One partial solution to unfilled executive appointments, adopted by Barack Obama’s administration and by previous presidents, is to make someone the acting head of a department, then nominate that same person to fill the job permanently. Last year, the U.S. Court of Appeals for the D.C. Circuit issued a decision that makes this fix essentially impossible. Now the Obama administration has said it will ask the Supreme Court to reverse that decision.
The D.C. Circuit opinion turned on the interpretation of the Federal Vacancies Reform Act of 1998. Having spent most of a morning piecing through the court’s opinion and the administration’s response requesting rehearing, I want to spare you the same agony -- so I’m going to oversimplify.
In short, since 1999, the executive branch has thought that the act allows the president to fill a vacancy that requires Senate approval with either another senior official from the same agency or another person from elsewhere in the executive branch who has already been confirmed by the Senate for another position. According to the executive branch, the president can make that person the acting officer and submit the same person’s name to the Senate for confirmation to the new post. In that case, it doesn’t matter as much whether the Senate confirms the nominee -- because he or she is already doing the job.
The D.C. Circuit rejected that reading of the law. According to its interpretation, the statute says quite clearly that you can’t serve as the acting officer once your name has been submitted to the Senate unless you were already the first assistant to the retired officer for at least 90 days during the previous year. In other words, the only person who could serve as acting officer while simultaneously being considered for Senate confirmation would be the previous first assistant. Another senior official whether from the same agency or another part of the executive branch, wouldn’t be allowed to serve while being nominated.
Believe me, you don’t want to know the details of the statutory arguments on both sides. What you should know is that the Supreme Court will be under tremendous pressure to accept the case. The D.C. Circuit’s opinion contradicts the settled practice of both Republican and Democratic presidents. It makes filling vacancies much harder. It also affects numerous current nominees.
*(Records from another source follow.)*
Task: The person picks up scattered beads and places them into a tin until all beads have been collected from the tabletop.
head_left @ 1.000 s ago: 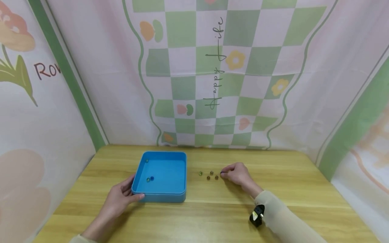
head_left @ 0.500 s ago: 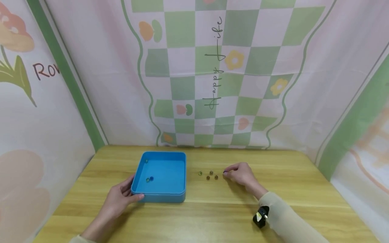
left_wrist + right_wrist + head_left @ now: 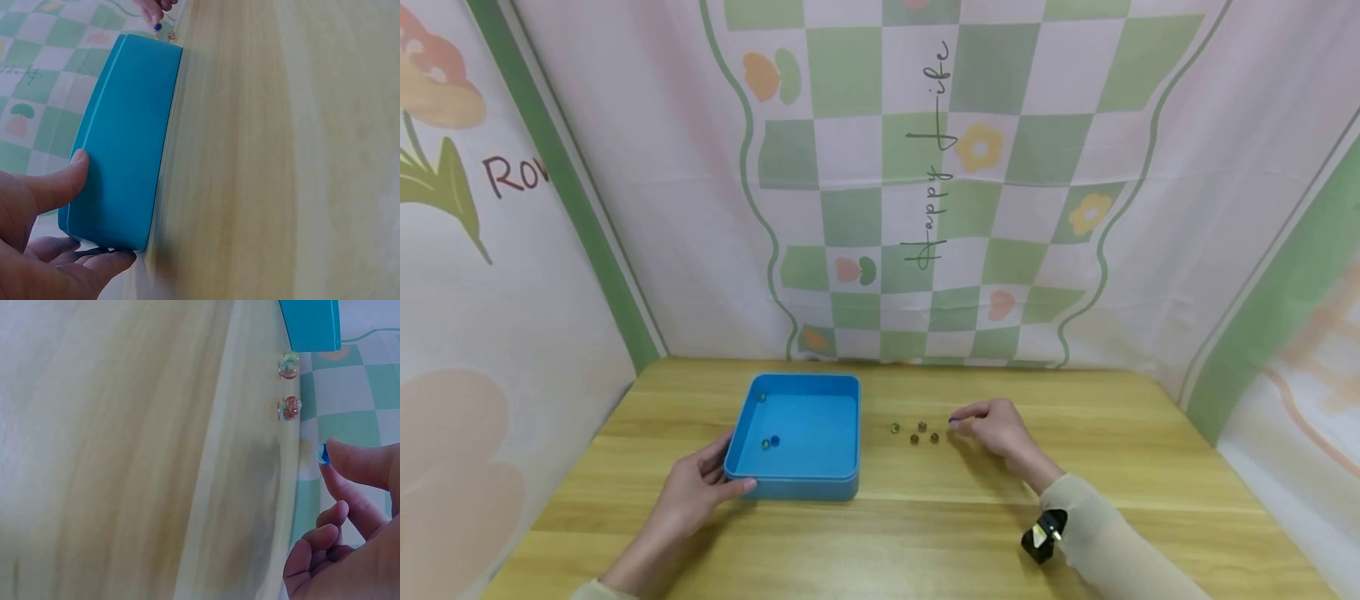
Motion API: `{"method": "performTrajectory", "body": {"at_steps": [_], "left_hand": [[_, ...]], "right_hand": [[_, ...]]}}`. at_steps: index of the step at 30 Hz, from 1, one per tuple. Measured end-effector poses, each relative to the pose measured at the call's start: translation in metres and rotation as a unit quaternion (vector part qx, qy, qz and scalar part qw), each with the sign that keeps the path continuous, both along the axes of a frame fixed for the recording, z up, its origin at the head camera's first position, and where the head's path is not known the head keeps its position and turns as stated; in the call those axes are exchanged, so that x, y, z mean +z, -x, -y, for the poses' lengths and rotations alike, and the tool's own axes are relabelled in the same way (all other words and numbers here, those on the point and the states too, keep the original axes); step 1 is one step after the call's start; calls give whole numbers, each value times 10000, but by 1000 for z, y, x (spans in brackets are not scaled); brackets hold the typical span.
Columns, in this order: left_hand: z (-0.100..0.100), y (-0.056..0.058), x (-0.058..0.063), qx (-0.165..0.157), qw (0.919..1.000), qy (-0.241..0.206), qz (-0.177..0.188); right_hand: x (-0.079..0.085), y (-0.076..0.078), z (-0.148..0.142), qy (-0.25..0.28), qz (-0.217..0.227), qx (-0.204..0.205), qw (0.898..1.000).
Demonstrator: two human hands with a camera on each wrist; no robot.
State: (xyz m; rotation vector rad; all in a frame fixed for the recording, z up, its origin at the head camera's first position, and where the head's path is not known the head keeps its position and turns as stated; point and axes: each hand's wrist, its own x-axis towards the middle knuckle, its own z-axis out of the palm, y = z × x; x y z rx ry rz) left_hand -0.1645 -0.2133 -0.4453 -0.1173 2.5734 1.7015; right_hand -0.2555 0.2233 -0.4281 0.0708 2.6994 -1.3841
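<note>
My right hand (image 3: 961, 422) pinches a small blue marble (image 3: 952, 424) between thumb and forefinger, just above the wooden table (image 3: 925, 533). In the right wrist view the marble (image 3: 322, 454) sits at my fingertips (image 3: 350, 459). Several loose marbles (image 3: 922, 433) lie just left of that hand. A blue tray (image 3: 805, 486) stands at the left with three marbles (image 3: 770, 442) inside. My left hand (image 3: 732, 463) grips its near left corner. In the left wrist view the thumb (image 3: 59, 184) presses the tray wall (image 3: 125, 144).
Two marbles (image 3: 289, 387) lie between my right hand and the tray corner (image 3: 310, 325) in the right wrist view. Patterned cloth walls (image 3: 880, 192) close the table in at the back and on both sides.
My right hand has closed on the blue marble and risen slightly off the table. The left hand and the tray have not moved.
</note>
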Motion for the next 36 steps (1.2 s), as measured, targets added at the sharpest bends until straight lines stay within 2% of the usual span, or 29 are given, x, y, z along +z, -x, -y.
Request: {"method": "performTrajectory", "body": {"at_steps": [14,36], "left_hand": [[1,1,0,-8,10000,-3,10],[0,0,0,17,10000,-16,57]], "right_hand": [[14,2,13,359,-23,-15,9994],[41,13,49,525,-167,197,9983]]}}
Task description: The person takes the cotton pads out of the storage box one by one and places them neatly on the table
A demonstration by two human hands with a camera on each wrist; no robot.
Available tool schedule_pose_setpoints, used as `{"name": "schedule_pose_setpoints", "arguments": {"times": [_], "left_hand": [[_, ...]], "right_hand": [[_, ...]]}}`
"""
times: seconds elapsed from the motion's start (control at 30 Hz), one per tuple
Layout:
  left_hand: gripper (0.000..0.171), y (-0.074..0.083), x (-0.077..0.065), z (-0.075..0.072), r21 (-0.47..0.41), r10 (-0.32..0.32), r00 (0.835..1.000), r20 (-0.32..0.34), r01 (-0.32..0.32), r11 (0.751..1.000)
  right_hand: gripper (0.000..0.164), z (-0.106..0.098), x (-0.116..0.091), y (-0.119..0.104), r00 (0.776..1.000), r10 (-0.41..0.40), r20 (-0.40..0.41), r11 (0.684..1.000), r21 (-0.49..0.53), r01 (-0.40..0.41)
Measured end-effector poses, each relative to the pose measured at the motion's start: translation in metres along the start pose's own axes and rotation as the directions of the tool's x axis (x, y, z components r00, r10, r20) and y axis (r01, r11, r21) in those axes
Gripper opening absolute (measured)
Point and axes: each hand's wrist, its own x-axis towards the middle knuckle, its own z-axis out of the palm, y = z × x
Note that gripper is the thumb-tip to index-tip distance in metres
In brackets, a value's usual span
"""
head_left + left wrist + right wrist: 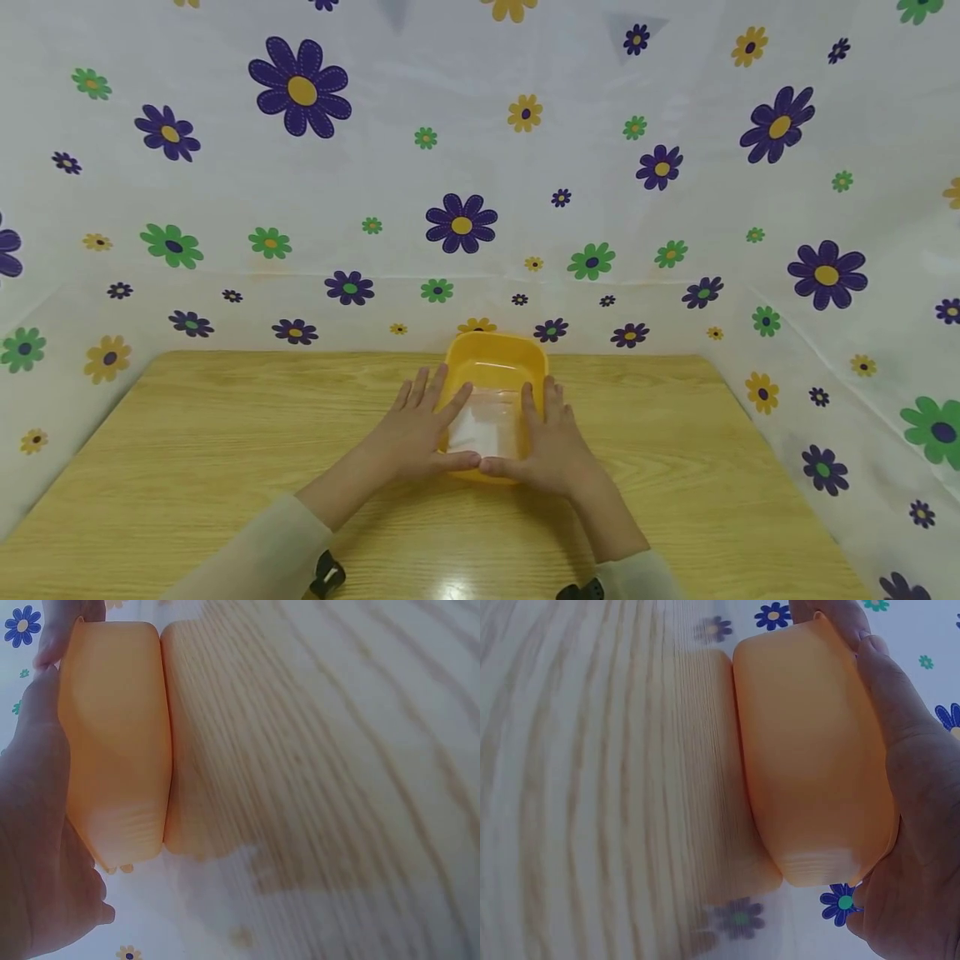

Once the court takes the issue, things will get complicated fast. The truth is that the law isn’t terribly well-crafted. In explicating the bill on the Senate floor, Fred Thompson, one of its sponsors, expressed an interpretation consistent with the one the executive branch subsequently adopted. Then almost immediately, Robert Byrd, another of the bill’s sponsors, said more or less the opposite, corresponding to the D.C. Circuit’s reading.
Both senators were lawyers, although Thompson was better known as an actor and Byrd rather remarkably got his law degree at night while he was already in the Senate. Yet it’s doubtful either really comprehended the details of their floor statements. Even without Justice Antonin Scalia’s objection to use of legislative history, the history won’t resolve this case.
So if the statute is ambiguous, what follows? The issue isn’t a political one. The D.C. Circuit opinion was written by Karen LeCraft Henderson, a Republican appointee with conservative tendencies, but it was joined by two Democratic nominees, including Sri Srinivasan, a centrist often mentioned as a potential Supreme Court nominee.
The case would form a major challenge to the Supreme Court’s post-Scalia practice of statutory interpretation. Using the words alone might leave the court to uphold the D.C. Circuit. Thinking about the practical importance of settled practice, as Justice Stephen Breyer is likely to do, might well yield the opposite result.
In general, the courts deal with ambiguous federal statutes by deferring to the government agency charged with implementing them. That rule, known as Chevron deference, doesn’t apply here, because there isn’t a single government agency in charge of the question. This is a face-off between the president and the courts, and the justices won’t be overly deferential to what the executive branch thinks.
With this much uncertainty, Congress should step in and clarify the law. That might not be possible in an election season. But if Congress resolves the issue after November’s vote, it should be in time to save the Supreme Court from having to rule. The practical question of how to govern under conditions of gridlock isn’t one the court is well-placed to answer.